Raymond also serves on the Board of Directors of the United Nations International School in Hanoi, and is a member of the Board of Advisors for AISEC at the Hanoi Foreign Trade University.
Kim Huynh »
Kim Huynh teaches international relations at The Australian National University. He has written an account of his parents’ lives during and after the Indochinese Wars, entitled Where the Sea Takes Us: A Vietnamese-Australian Story (HarperCollins 2007) and is the co-author of Children and Global Conflict (Cambridge University Press 2015). Vietnam as if… is his and ANU Press’ debut work of fiction.
Hugh Laracy »
After completing an MA in History at the Victoria University of Wellington, Hugh Laracy graduated in 1970 from The Australian National University with a PhD in Pacific History. He subsequently pursued an academic career in New Zealand, from where he has applied himself assiduously to research and writing about the Pacific. In acknowledgement of his efforts, he has been awarded the Solomon Islands Medal (first class); and the Dunmore Medal for his work on the French in the Pacific; and a Fulbright Fellowship to study the impact of World War II there.
Kathy MacDermott »
Dr Kathy MacDermott has taught in universities in Australia and the United States and worked in the senior executive service of the Australian Public Service in the areas of industrial relations policy and public sector governance. She is a member of the Democratic Audit of Australia and the Centre for Policy Development. Her most recent publications include Whatever happened to ‘frank and fearless’? (for the Australia and New Zealand School of Government) and Marketing Government (for the Democratic Audit of Australia), and contributions to More than Luck (for the Centre for Policy Development) and the Australian Review of Public Affairs.
Marie Olive Reay »
Marie Olive Reay was a social anthropologist who did research in Australian indigenous communities and in the Wahgi Valley in the Central Highlands of Papua New Guinea.

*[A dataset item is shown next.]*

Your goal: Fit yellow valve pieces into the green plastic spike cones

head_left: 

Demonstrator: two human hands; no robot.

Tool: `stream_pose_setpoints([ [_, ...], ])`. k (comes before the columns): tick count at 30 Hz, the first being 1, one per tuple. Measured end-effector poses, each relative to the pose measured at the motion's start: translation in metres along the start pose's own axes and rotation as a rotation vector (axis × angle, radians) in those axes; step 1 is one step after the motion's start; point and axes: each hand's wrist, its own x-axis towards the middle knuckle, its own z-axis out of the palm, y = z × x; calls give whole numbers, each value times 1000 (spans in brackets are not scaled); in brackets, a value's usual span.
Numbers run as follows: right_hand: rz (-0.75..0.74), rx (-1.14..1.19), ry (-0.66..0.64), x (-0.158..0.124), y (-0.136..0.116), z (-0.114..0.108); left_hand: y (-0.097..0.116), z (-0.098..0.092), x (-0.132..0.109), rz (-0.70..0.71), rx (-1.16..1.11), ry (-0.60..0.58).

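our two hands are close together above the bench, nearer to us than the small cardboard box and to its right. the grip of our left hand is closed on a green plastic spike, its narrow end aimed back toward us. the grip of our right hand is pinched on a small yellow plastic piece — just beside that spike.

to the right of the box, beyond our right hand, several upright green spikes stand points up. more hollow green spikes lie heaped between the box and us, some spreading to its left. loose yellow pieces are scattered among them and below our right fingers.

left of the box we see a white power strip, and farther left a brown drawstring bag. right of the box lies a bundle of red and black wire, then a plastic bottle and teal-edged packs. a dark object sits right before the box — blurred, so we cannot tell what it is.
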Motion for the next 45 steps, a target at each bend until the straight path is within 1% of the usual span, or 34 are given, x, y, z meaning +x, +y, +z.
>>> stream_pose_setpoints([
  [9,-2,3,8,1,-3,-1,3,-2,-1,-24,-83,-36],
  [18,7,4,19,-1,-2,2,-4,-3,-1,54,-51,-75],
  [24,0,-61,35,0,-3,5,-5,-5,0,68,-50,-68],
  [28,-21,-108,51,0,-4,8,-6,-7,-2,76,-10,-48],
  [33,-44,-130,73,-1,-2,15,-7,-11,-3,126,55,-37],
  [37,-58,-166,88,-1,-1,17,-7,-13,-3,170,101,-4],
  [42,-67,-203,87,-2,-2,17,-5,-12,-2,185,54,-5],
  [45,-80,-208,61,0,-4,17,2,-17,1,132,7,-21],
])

Employed at The Australian National University from 1959 to 1988 when she retired, Reay passed away in 2004.
John Taylor »
John Taylor is a Senior Lecturer in the Department of Social Inquiry at La Trobe University. He is the author of Consuming Identity: Modernity and Tourism in New Zealand (1988) and The Other Side: Ways of Being and Place in Vanuatu (2008). He is also co-editor of two previous ANU Press titles, Working Together in Vanuatu: Research Histories, Collaborations, Projects and Reflections (2011, with Nick Thieberger) and Touring Pacific Cultures (2016, with Kalissa Alexeyeff).